Task to complete: Wherever a line of the listing holds the string "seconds", copy that line.

Material provided:

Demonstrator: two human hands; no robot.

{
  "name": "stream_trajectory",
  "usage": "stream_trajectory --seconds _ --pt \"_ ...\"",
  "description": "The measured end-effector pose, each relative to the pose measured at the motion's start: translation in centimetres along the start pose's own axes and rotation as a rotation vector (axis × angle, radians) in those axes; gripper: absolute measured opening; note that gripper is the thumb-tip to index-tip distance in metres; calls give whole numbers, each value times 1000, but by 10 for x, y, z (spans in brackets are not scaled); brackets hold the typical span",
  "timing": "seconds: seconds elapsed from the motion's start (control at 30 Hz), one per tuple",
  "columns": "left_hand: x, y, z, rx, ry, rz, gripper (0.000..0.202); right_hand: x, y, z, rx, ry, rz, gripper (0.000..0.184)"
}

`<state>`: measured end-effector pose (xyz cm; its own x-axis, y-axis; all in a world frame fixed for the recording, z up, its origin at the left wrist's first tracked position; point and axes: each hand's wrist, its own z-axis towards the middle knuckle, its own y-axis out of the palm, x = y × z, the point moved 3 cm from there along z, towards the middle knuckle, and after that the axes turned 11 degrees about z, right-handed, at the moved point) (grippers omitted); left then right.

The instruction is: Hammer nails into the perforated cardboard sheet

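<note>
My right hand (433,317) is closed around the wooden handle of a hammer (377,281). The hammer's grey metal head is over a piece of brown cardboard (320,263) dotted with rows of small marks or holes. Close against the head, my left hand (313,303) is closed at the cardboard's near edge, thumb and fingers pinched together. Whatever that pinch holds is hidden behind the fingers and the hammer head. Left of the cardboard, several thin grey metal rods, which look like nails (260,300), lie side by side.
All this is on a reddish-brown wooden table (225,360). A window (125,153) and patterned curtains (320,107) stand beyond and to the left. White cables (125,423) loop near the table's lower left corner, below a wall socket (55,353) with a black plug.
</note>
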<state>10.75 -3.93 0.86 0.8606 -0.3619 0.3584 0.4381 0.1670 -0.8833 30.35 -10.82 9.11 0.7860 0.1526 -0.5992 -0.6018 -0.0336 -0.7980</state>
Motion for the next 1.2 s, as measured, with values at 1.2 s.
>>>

Answer section:
  "usage": "stream_trajectory --seconds _ --pt \"_ ...\"",
  "timing": "seconds: seconds elapsed from the motion's start (control at 30 Hz), one per tuple",

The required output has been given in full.